The consequence, experts say, is likely to be a more dangerous and unstable environment, even in the near term, that could precipitate unwanted conflicts and demand vast new military spending among the world's biggest powers, including the United States.
"If there's not nuclear disarmament, there will be proliferation," said Joseph Cirincione, a nuclear analyst and president of the Ploughshares Fund, a global security foundation. "If big powers race to build up their arsenals, smaller powers will follow."
"As long as the big boys cling to their toys, others will want them," he added, quoting the former head of the International Atomic Energy Agency, Mohamed ElBaradei.
Not only are the big boys clinging to them, there are more big boys now, and they want more toys.
For Washington, China is seen as a rising strategic rival and competitor. And the United States is moving to increase its military presence and missile deployments in Asia, as a deterrent against a more aggressive Beijing, which has vastly expanded and modernized its stock of medium-range missiles that can hit U.S. ships, as well as Taiwan.
At the same time, President Donald Trump's national security adviser, John R. Bolton, has talked about letting the last strategic-arms control treaty, New START, die in February 2021, without extending it another five years, as foreseen in the accord, which was signed under President Barack Obama.
Early in the Afghanistan War, Army Rangers hunting Taliban fighters along the Pakistan border saw a goatherd with a radio, probably reporting their position to the Taliban. Under the rules of war, soldiers can shoot someone informing enemy forces of their location, but these men saw that the goatherd was just a girl.
If she had come into the sights of the kind of autonomous robot or drone now under development, rather than of trained snipers, it might not have made the distinction between target and child, and killed her, according to Paul Scharre, who was leading the Rangers that day.
Scharre, author of "Army of None: Autonomous Weapons and the Future of War," recounted this episode in a speech this year at Stanford's Center for International Security and Cooperation, laying out the stakes as the artificial intelligence revolution spreads further onto the battlefield.
"How would you design a robot to know the difference between what is legal and what is right?" he asked. "And how would you even begin to write down those rules ahead of time? What if you didn't have a human there, to interpret these, to bring that whole set of human values to those decisions?"
For now, these are hypothetical questions. Two senior Pentagon officials, who spoke to The Times on background because much of their work on artificial intelligence is classified, say the United States is "not even close" to fielding a completely autonomous weapon.
But three years ago, Azerbaijani forces used what appeared to be an Israeli-made kamikaze drone called a Harop to blow up a bus carrying Armenian soldiers. The drone can automatically fly to a site, find a target, dive down and detonate, according to the manufacturer. For now, it is designed to have human controllers who can stop it.

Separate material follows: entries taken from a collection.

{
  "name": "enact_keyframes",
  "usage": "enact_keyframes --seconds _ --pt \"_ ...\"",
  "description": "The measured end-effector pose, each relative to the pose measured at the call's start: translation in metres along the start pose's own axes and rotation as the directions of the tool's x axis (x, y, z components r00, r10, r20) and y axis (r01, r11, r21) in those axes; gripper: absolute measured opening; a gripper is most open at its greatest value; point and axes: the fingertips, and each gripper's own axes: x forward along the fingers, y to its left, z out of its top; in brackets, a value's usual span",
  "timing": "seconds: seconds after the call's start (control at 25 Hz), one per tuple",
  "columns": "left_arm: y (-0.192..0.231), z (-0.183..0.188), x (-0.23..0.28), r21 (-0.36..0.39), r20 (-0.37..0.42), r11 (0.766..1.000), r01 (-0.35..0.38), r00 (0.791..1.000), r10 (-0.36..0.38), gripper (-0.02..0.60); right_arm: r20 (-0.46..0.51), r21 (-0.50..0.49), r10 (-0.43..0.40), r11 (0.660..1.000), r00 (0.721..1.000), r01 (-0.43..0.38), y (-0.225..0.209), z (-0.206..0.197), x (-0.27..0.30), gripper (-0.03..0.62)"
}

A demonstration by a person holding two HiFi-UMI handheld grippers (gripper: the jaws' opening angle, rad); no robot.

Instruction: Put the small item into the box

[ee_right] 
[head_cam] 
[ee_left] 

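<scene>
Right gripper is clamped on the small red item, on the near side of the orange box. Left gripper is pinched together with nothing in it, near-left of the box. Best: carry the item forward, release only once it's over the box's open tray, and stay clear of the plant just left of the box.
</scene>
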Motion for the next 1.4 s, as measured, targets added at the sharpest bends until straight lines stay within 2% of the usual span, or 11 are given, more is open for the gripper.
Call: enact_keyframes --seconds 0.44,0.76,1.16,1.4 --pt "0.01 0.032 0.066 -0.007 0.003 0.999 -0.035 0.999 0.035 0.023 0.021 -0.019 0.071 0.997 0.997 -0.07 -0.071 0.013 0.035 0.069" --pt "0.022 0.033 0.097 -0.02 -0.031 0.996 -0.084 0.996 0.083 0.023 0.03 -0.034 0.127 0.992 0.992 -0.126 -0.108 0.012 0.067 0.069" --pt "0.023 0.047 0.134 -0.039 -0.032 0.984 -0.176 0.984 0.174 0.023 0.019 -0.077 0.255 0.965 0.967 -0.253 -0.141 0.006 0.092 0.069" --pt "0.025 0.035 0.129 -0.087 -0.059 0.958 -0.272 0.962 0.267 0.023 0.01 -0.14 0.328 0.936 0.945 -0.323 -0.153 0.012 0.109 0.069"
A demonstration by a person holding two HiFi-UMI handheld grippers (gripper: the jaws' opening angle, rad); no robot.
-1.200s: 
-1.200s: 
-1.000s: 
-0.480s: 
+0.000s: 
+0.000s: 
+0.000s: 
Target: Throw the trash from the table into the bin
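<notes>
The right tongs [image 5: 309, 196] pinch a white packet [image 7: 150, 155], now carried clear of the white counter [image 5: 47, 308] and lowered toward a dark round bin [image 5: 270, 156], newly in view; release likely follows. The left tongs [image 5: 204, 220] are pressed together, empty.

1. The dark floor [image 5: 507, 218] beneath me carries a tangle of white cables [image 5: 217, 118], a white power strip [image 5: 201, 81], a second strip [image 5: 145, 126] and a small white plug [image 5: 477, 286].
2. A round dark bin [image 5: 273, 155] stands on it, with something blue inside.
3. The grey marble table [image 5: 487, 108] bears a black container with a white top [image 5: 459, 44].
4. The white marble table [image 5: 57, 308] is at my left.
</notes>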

Not long after that in California, the Pentagon's Strategic Capabilities Office tested 103 unarmed Perdix drones which, on their own, were able to swarm around a target. "They are a collective organism, sharing one distributed brain for decision-making and adapting to each other like swarms in nature," the office's director at the time, William Roper, said in a Defense Department statement.
As the ability of systems to act autonomously increases, those who study the dangers of such weapons, including the U.N. Group of Governmental Experts, fear that military planners may be tempted to eliminate human controls altogether.